Ele também citou a dificuldade de se dialogar com as instâncias burocráticas da universidade, ao lembrar que a Comissão de Mobilização chegou a elaborar um formulário próprio para receber as inscrições dos pais que queriam colocar seus filhos nas creches, na tentativa de desenvolver “um processo autônomo de seleção”: “houve um plano de contingência, provando por ‘a mais b’ que cabiam crianças nas creches; ainda assim não foram recebidas novas crianças”.
 
Para Pessin, as creches já vem “murchando há alguns anos”, e o número de vagas, que vinha caindo “paulatinamente”, agora cai numa razão suficiente para, "daqui a três anos, as creches estarem extintas”. Na sua avaliação, o corte é injustificável: “Ainda que a Reitoria e todos os burocratas consigam provar que é preciso cortar custos e que é completamente impossível manter o grau de investimento na universidade, o último lugar que teriam direito de cortar seria o direito das crianças”.
 

Decréscimo

 
Ramiro Malaquias, professor da Creche e Pré-Escola Oeste, aponta que a criação das creches da USP só ocorreu por reivindicação das mães que trabalhavam ou estudavam na universidade. Ao longo de 2015, a Comissão de Mobilização estudou os anuários estatísticos da USP nos últimos cinco anos: concluiu que, dos números apresentados pelo Reitor para alegar os “altos custos” das creches, cerca de 90% referem-se à folha de pagamento; e que a verba para manutenção e funcionamento das creches vem, na verdade, decrescendo: “No estudo consta a verba para as creches como R$ 1,8 milhão. Para 2015 o valor está em R$ 1,3 milhão.
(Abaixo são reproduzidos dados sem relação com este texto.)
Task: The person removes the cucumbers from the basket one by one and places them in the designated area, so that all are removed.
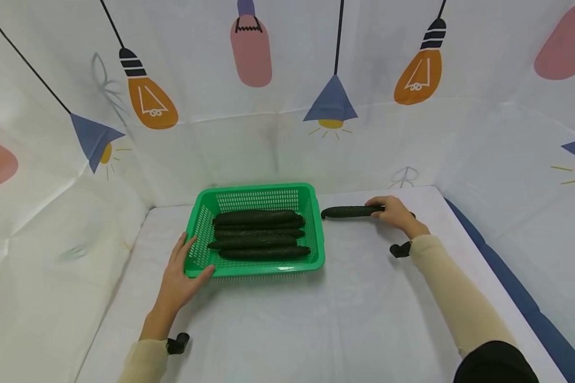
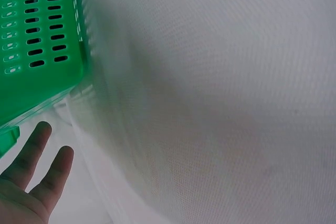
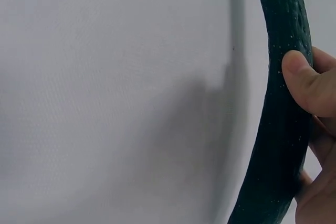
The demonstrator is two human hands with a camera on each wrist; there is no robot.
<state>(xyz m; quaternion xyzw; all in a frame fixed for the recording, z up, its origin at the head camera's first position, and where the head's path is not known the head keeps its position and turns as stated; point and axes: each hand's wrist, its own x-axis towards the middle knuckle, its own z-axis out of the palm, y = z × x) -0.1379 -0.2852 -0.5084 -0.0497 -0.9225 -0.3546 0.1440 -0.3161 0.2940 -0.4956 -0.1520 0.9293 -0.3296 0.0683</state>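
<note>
A dark green cucumber (image 1: 350,211) lies crosswise in the grip of my right hand (image 1: 392,213), to the right of the basket. In the right wrist view the thumb presses one side of the cucumber (image 3: 283,103) and the fingers go behind it. My left hand (image 1: 179,279) is at the near left corner of the green plastic basket (image 1: 318,234), fingers spread along its side and thumb by the front rim. Several cucumbers (image 1: 259,242) lie side by side in the basket. The left wrist view shows two straight fingers (image 2: 52,177) beside the slotted basket wall (image 2: 39,35).
A white cloth covers the table (image 1: 278,330). White curtains printed with lamps and bulbs (image 1: 268,143) stand close behind the basket and at both sides. Dark blue material (image 1: 508,276) runs along the table's right edge.
</note>
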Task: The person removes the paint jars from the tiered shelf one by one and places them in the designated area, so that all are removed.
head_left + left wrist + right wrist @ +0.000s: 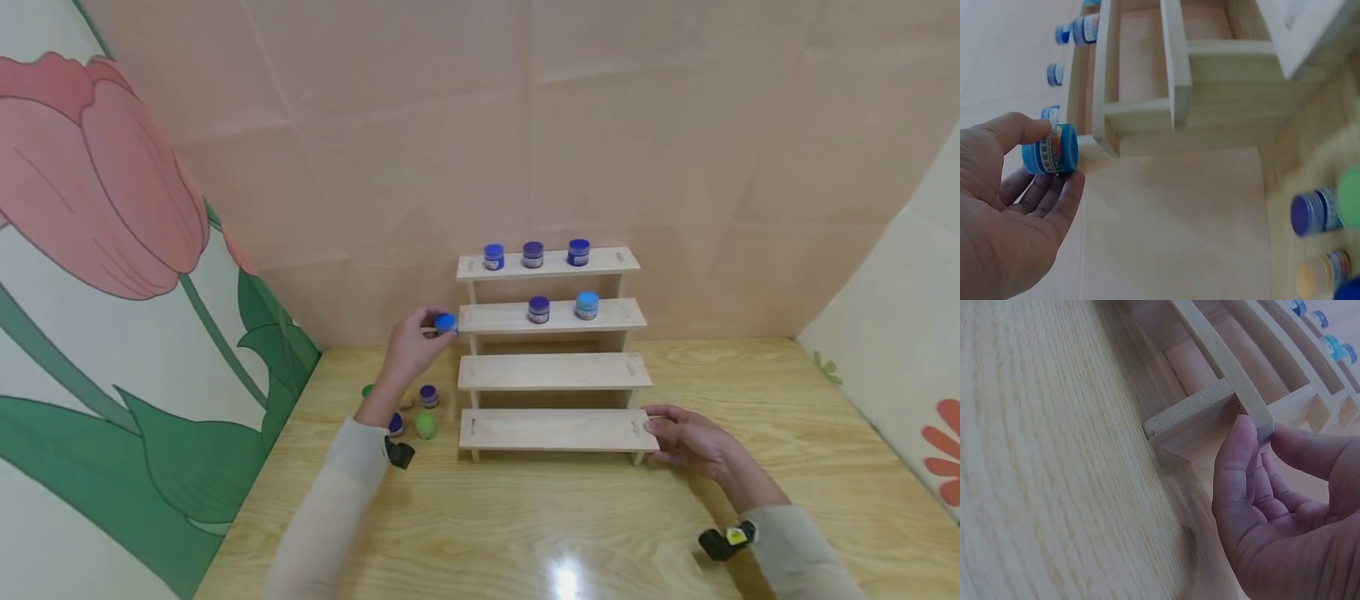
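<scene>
My left hand (414, 348) pinches a small blue paint jar (1051, 150) between thumb and fingers, at the left end of the second shelf from the top. With my right hand (693, 443), I grip the right front corner of the lowest shelf (1254, 403) between thumb and index finger. The stepped wooden rack (555, 372) has several levels. On its top level stand three jars, one of them purple (533, 254). The second level bears a dark purple jar (538, 309) and a light blue jar (587, 305).
Left of the rack, several more jars stand on the wooden table (480, 533), including a light green jar (426, 426) and a purple jar (429, 396). A pinkish sheet (405, 167) hangs behind the rack. Flower-patterned panels (97, 183) flank the table.
</scene>
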Tool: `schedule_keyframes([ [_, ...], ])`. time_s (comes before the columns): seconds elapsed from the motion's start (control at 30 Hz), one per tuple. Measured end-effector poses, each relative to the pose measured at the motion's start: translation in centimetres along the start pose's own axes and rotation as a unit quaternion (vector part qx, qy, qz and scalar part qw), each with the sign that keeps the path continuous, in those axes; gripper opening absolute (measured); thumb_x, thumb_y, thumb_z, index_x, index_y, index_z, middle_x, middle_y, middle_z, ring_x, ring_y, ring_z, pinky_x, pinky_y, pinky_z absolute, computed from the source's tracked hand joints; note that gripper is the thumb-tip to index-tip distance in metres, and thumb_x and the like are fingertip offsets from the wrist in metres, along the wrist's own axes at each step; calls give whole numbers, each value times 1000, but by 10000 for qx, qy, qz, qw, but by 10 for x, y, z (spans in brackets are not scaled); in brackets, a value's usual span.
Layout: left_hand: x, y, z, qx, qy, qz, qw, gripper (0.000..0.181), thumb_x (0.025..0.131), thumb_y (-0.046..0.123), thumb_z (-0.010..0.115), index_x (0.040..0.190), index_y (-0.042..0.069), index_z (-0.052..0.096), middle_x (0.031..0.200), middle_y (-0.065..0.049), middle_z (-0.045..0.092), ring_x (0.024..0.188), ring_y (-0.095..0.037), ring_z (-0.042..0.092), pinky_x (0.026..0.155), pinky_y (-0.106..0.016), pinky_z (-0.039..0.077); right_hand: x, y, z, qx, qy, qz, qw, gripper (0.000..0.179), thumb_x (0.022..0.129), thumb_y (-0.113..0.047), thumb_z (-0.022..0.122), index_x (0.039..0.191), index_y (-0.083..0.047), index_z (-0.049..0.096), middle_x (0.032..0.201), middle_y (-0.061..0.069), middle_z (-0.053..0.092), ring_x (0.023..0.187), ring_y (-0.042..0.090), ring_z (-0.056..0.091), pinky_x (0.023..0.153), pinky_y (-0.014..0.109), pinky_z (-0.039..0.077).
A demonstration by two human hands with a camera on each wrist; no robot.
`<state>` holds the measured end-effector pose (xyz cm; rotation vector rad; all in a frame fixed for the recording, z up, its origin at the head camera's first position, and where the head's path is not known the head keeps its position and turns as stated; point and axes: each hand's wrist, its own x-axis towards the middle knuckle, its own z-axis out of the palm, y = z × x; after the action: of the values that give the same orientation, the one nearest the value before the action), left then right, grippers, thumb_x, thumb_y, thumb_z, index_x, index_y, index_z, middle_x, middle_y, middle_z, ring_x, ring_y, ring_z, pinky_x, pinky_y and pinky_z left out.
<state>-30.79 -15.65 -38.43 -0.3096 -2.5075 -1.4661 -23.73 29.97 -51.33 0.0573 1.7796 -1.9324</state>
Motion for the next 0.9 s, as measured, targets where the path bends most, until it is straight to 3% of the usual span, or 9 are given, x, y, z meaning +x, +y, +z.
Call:
schedule_keyframes([
  [0.5,-42,-40,-35,300,-43,-343,9990,43,91,12,77,129,1,61,124,-17,64,119,-32,60,98,-40,57,0,1,-1,149,-159,-80,9997,22,104,-15,57,124,-22,54,104,-5,69,94,12,68,79,29,60],
  [0.9,-63,-80,-54,367,-78,-735,9966,44,92,13,76,131,3,59,127,-17,62,121,-31,58,100,-43,55,0,2,0,180,-128,-63,9997,23,104,-15,57,127,-21,53,104,-4,70,94,12,68,79,30,60],
])
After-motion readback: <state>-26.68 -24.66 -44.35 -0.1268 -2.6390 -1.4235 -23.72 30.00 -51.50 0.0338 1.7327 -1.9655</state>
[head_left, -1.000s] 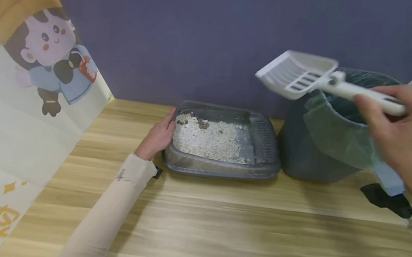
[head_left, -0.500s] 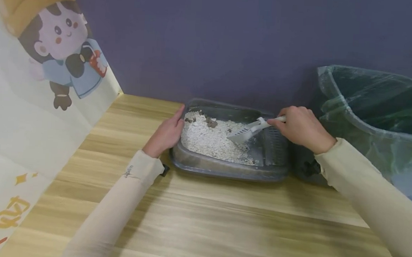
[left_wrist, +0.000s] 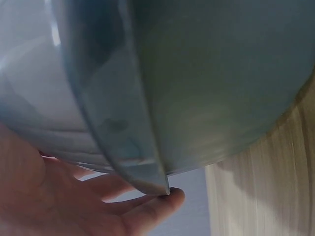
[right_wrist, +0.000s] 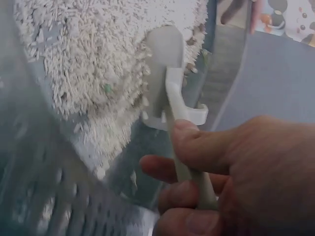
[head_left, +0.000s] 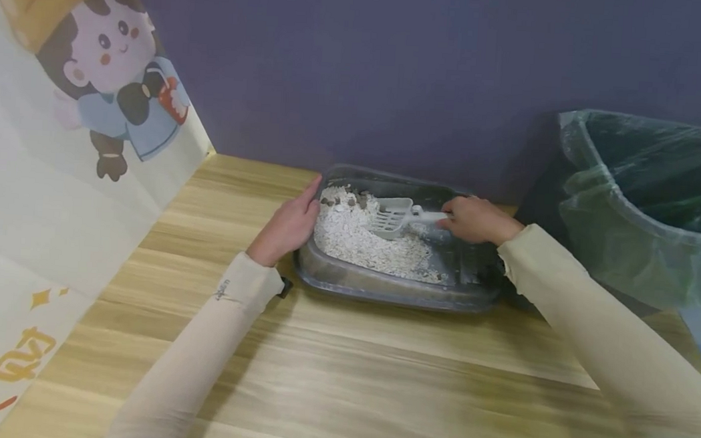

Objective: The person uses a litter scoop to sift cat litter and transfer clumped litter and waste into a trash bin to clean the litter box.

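grey tray [head_left: 391, 292], one, meets straight-fingered left hand [head_left: 286, 225]; right hand [head_left: 479, 220] grips one scoop [head_left: 399, 219].

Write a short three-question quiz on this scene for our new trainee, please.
1. Which hand holds the white scoop in the litter tray?
2. True or false: in the head view, the lined bin stands to the left of the tray.
3. What does the left hand touch? A) the scoop's handle; B) the bin's rim; C) the tray's side.

Key: 1. The right hand. 2. False; the lined bin stands to its right. 3. C.
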Demonstrator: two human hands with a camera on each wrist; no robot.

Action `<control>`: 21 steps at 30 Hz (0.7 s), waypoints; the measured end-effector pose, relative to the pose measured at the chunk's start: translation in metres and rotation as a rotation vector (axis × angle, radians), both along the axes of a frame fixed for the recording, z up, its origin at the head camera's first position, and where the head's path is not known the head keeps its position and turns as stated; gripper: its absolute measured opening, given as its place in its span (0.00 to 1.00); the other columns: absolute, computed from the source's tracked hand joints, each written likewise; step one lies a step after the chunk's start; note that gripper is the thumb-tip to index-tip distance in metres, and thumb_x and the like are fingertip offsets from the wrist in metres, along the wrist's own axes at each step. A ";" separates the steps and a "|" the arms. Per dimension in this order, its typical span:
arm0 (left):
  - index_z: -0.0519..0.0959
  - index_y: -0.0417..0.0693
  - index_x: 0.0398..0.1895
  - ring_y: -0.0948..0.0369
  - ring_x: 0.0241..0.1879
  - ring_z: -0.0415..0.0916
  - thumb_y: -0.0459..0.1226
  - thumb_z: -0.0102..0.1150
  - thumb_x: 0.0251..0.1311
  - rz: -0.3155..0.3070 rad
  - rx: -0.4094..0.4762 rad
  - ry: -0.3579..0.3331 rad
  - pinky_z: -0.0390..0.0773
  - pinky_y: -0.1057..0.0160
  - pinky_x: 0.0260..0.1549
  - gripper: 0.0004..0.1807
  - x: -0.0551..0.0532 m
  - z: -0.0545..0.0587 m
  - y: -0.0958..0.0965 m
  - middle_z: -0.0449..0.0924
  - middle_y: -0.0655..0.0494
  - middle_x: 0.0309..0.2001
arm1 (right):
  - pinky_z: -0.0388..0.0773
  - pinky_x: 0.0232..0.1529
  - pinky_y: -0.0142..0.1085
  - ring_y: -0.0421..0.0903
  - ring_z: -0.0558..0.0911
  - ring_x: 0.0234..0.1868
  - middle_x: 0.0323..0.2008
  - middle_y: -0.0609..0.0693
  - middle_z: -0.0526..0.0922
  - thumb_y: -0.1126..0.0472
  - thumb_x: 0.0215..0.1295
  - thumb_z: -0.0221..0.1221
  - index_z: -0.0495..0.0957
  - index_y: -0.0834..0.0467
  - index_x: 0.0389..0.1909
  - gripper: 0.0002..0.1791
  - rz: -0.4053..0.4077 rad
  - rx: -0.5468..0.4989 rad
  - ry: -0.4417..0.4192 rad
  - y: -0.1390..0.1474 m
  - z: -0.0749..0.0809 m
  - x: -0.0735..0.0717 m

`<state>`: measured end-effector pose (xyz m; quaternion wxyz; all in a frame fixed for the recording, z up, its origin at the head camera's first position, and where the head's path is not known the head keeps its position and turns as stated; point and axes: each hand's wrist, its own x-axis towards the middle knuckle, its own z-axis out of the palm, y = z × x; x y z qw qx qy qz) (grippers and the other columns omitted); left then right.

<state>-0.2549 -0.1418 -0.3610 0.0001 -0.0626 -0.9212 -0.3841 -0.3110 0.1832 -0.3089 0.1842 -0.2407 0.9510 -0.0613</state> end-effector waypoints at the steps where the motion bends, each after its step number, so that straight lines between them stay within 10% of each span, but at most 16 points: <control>1: 0.37 0.71 0.73 0.60 0.11 0.58 0.48 0.25 0.73 -0.001 -0.001 -0.003 0.72 0.55 0.21 0.28 0.000 0.000 0.000 0.68 0.45 0.61 | 0.73 0.50 0.54 0.52 0.81 0.37 0.47 0.62 0.79 0.55 0.72 0.49 0.68 0.69 0.61 0.25 0.006 0.001 -0.007 -0.003 -0.002 -0.002; 5: 0.37 0.72 0.73 0.62 0.10 0.56 0.48 0.25 0.73 -0.005 0.006 -0.002 0.73 0.56 0.16 0.28 0.001 0.001 0.001 0.73 0.45 0.47 | 0.75 0.43 0.50 0.48 0.79 0.33 0.44 0.59 0.80 0.54 0.73 0.49 0.69 0.66 0.61 0.24 0.038 0.000 -0.017 -0.013 -0.008 -0.011; 9: 0.37 0.73 0.73 0.62 0.10 0.56 0.49 0.26 0.73 -0.019 0.011 -0.005 0.72 0.57 0.15 0.28 0.001 0.002 0.002 0.69 0.44 0.60 | 0.74 0.41 0.48 0.50 0.79 0.38 0.50 0.59 0.77 0.54 0.73 0.48 0.67 0.64 0.63 0.24 0.064 -0.007 -0.036 -0.023 -0.014 -0.019; 16: 0.37 0.73 0.73 0.61 0.11 0.57 0.49 0.25 0.73 0.005 -0.026 -0.003 0.72 0.56 0.17 0.27 0.000 0.004 0.002 0.73 0.44 0.40 | 0.69 0.56 0.52 0.56 0.70 0.60 0.66 0.62 0.63 0.51 0.75 0.44 0.54 0.61 0.70 0.29 0.098 -0.074 -0.181 -0.036 -0.022 -0.021; 21: 0.37 0.70 0.73 0.59 0.11 0.59 0.48 0.25 0.73 0.003 -0.018 -0.002 0.73 0.55 0.15 0.28 -0.001 0.001 0.003 0.70 0.45 0.34 | 0.73 0.49 0.49 0.53 0.75 0.52 0.60 0.60 0.69 0.49 0.75 0.41 0.58 0.60 0.67 0.27 0.133 -0.121 -0.194 -0.036 -0.026 -0.016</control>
Então, pela primeira vez, nos últimos cinco anos, vemos um orçamento destinado às creches menor do que havia sido até então”.
 
Malaquias também apontou que uma das lutas de defesa pelas creches é pelo “reconhecimento da função de professora e professor”, referindo-se à Lei 1.202, sancionada em 2013, e que eleva os técnicos de apoio educacional ao cargo de Professor de Educação Infantil. No entanto, a Reitoria recusa-se a cumprir a lei e, como técnicos, os profissionais das creches com especialização, mestrado ou doutorado na área, ficam sem seus direitos garantidos, exercendo funções diversas das suas originais. 
 
O professor informou que o chefe de gabinete do Reitor, Osvaldo Nakao, marcou uma reunião para discutir o assunto no dia 23/12, dois anos depois de a lei ter sido sancionada. “Na demora do cumprimento da lei, qual não foi nossa surpresa ao recebermos a notícia de que o Nakao vai nos receber no último dia de funcionamento da universidade”, disse Malaquias. “Essa é a forma como eles tratam esse tipo de assunto: a falta de resposta, a ausência de vontade de diálogo e a preguiça de ouvir a outra parte”.